- [EXERCISE INSTRUCTIONS]:
Each line of the material must reappear unchanged in the answer.

┄┄┄┄┄┄┄┄┄┄┄┄┄┄┄┄┄┄┄┄

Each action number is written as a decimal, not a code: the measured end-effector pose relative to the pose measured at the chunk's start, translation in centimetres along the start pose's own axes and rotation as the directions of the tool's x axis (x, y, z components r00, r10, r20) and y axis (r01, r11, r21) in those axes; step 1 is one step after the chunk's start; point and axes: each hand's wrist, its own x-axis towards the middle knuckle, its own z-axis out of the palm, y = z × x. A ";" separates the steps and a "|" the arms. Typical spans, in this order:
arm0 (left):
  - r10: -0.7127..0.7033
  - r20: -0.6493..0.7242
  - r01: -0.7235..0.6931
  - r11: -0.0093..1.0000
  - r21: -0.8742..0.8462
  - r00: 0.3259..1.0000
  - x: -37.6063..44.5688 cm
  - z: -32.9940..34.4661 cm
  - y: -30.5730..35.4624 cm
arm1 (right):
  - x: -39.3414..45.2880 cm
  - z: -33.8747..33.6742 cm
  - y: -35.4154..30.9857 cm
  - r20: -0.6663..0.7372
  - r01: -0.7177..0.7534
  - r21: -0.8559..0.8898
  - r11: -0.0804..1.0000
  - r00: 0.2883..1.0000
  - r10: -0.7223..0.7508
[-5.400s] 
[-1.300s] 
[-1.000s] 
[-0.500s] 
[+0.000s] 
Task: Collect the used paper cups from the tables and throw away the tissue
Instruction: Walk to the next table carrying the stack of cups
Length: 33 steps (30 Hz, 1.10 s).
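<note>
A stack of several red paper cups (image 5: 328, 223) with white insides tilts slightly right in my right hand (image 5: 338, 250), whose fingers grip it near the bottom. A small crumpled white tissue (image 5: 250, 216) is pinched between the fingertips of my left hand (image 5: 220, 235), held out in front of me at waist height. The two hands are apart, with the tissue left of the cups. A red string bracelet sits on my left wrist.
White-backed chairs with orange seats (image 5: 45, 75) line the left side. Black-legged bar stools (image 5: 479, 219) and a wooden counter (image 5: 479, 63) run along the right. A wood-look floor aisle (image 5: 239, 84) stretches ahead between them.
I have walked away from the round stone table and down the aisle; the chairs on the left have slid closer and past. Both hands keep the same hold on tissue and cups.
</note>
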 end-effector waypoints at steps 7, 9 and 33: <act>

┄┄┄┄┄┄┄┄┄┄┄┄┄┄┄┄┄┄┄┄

- [WRITTEN ANSWER]:
Each action number is written as a decimal, not a code: the measured end-effector pose relative to the pose measured at the chunk's start, translation in centimetres along the start pose's own axes and rotation as the directions of the tool's x axis (x, y, z components r00, r10, r20) and y axis (r01, r11, r21) in those axes; step 1 is one step after the chunk's start; point and axes: each hand's wrist, its own x-axis towards the middle knuckle, its own z-axis out of the palm, y = z × x. A ";" separates the steps and a "|" the arms. Typical spans, in this order:
arm0 (left):
  - r10: -0.7127..0.7033
  - r20: -0.6493..0.7242
  - r01: -0.7235..0.6931
  - r11: -0.0093..1.0000
  - r21: -0.8742..0.8462
  - r00: 0.3259..1.0000
  - x: -37.6063..44.5688 cm
  - z: -32.9940..34.4661 cm
  - y: -30.5730..35.4624 cm
arm1 (right):
  - x: -39.3414..45.2880 cm
  - z: -33.8747..33.6742 cm
  - y: -35.4154..30.9857 cm
  - r20: -0.6663..0.7372
  - r01: -0.7177..0.7534
  - r21: -0.8559..0.8898
  - r11: -0.0804..1.0000
  - r00: 0.2883..1.0000
  - r10: -0.7223..0.7508
[-5.400s] 
[-1.300s] 
[-1.000s] 
[-0.500s] 
[+0.000s] 
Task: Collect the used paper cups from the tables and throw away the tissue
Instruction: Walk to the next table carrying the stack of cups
Length: 33 steps (30 Hz, 1.10 s).
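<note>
A stack of several red paper cups (image 5: 328, 223) with white insides tilts slightly right in my right hand (image 5: 338, 250), whose fingers grip it near the bottom. A small crumpled white tissue (image 5: 250, 216) is pinched between the fingertips of my left hand (image 5: 220, 235), held out in front of me at waist height. The two hands are apart, with the tissue left of the cups. A red string bracelet sits on my left wrist.
White-backed chairs with orange seats (image 5: 45, 75) line the left side. Black-legged bar stools (image 5: 479, 219) and a wooden counter (image 5: 479, 63) run along the right. A wood-look floor aisle (image 5: 239, 84) stretches ahead between them.
I have walked away from the round stone table and down the aisle; the chairs on the left have slid closer and past. Both hands keep the same hold on tissue and cups.
</note>
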 end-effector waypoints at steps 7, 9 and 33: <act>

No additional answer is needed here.